▶ **Your goal**: Go through the entries below and print each one exactly, leaving out pictures.

### Exercise inputs ###

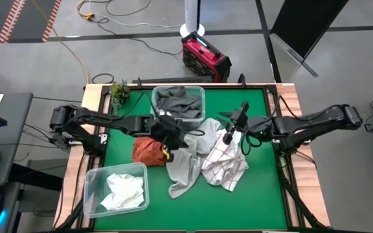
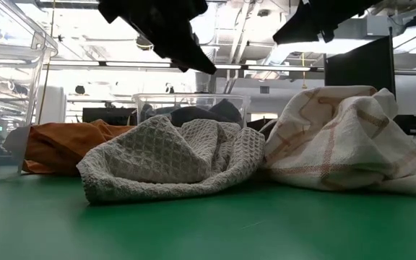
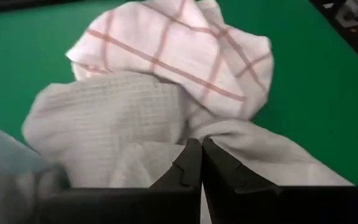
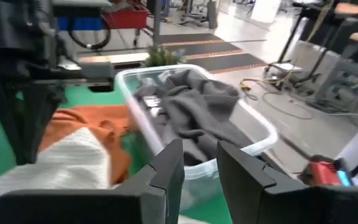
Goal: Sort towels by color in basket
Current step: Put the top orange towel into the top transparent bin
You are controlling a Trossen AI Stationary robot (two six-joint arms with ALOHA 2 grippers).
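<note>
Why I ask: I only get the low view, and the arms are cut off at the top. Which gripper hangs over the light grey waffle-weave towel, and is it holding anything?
Observer: The left gripper. Its wrist view shows the fingers shut together on nothing, above the light grey waffle-weave towel.
Operator: And the right one?
Observer: The right gripper hovers over the white towel with red grid lines, jaws partly open and empty.
Operator: What is in the clear bin at my left edge?
Observer: From above, the clear plastic bin holds a crumpled plain white towel.
</note>
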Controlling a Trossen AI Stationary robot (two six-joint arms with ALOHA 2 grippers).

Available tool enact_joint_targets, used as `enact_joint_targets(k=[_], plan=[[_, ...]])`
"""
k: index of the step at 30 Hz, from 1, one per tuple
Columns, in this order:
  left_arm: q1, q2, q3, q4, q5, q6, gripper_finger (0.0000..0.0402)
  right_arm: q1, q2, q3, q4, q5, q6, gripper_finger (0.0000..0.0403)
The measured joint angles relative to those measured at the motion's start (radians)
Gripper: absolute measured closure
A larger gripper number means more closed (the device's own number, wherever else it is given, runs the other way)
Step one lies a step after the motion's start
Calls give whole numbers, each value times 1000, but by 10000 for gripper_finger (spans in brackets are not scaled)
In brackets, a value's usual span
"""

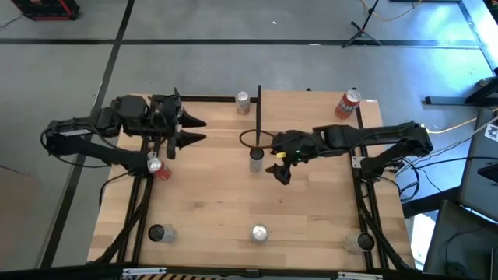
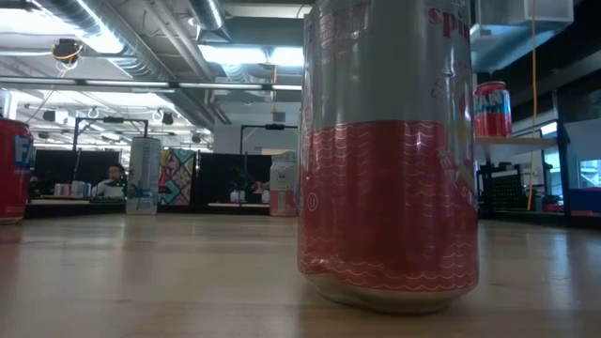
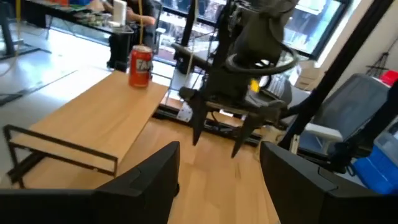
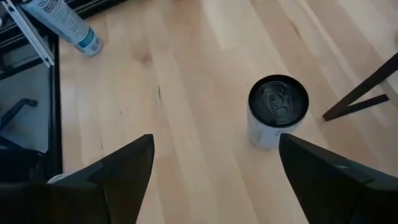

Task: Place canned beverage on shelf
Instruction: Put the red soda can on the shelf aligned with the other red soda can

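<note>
The shelf [image 1: 311,113] is a pale board with thin black posts at the table's far right; it also shows in the left wrist view [image 3: 93,124]. A red can [image 1: 352,103] stands upright on its far right corner. A white can with a dark top [image 1: 257,159] stands upright on the tabletop just left of the shelf. My right gripper [image 1: 278,167] is open and empty, hovering just right of that can; in the right wrist view [image 4: 216,142] the can [image 4: 278,109] stands ahead of the fingers, untouched. My left gripper [image 1: 204,130] is open and empty at the far left.
More cans stand on the tabletop: a silver one [image 1: 243,101] at the far edge, a red one [image 1: 158,166] under the left arm, and three along the near edge [image 1: 161,232], [image 1: 259,232], [image 1: 359,243]. A black shelf post [image 1: 258,117] rises beside the white can.
</note>
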Motion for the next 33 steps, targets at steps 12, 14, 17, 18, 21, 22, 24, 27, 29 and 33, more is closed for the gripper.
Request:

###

▶ **The completed task**:
Goal: Sort towels by color in basket
Current step: Put the top orange towel into the top transparent bin
You are controlling a Trossen AI Stationary robot (two six-joint arms with ALOHA 2 grippers).
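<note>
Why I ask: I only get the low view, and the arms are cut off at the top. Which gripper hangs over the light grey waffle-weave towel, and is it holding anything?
Observer: The left gripper. Its wrist view shows the fingers shut together on nothing, above the light grey waffle-weave towel.
Operator: And the right one?
Observer: The right gripper hovers over the white towel with red grid lines, jaws partly open and empty.
Operator: What is in the clear bin at my left edge?
Observer: From above, the clear plastic bin holds a crumpled plain white towel.
</note>
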Controlling a Trossen AI Stationary robot (two six-joint arms with ALOHA 2 grippers).

Available tool enact_joint_targets, used as `enact_joint_targets(k=[_], plan=[[_, ...]])`
"""
k: index of the step at 30 Hz, from 1, one per tuple
Columns, in this order:
  left_arm: q1, q2, q3, q4, q5, q6, gripper_finger (0.0000..0.0402)
  right_arm: q1, q2, q3, q4, q5, q6, gripper_finger (0.0000..0.0403)
The measured joint angles relative to those measured at the motion's start (radians)
Gripper: absolute measured closure
A larger gripper number means more closed (the device's own number, wherever else it is given, runs the other way)
Step one lies a step after the motion's start
Calls give whole numbers, each value times 1000, but by 10000 for gripper_finger (spans in brackets are not scaled)
In brackets, a value's usual span
"""


Task: Place canned beverage on shelf
Instruction: Put the red soda can on the shelf aligned with the other red soda can

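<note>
The shelf [image 1: 311,113] is a pale board with thin black posts at the table's far right; it also shows in the left wrist view [image 3: 93,124]. A red can [image 1: 352,103] stands upright on its far right corner. A white can with a dark top [image 1: 257,159] stands upright on the tabletop just left of the shelf. My right gripper [image 1: 278,167] is open and empty, hovering just right of that can; in the right wrist view [image 4: 216,142] the can [image 4: 278,109] stands ahead of the fingers, untouched. My left gripper [image 1: 204,130] is open and empty at the far left.
More cans stand on the tabletop: a silver one [image 1: 243,101] at the far edge, a red one [image 1: 158,166] under the left arm, and three along the near edge [image 1: 161,232], [image 1: 259,232], [image 1: 359,243]. A black shelf post [image 1: 258,117] rises beside the white can.
</note>
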Motion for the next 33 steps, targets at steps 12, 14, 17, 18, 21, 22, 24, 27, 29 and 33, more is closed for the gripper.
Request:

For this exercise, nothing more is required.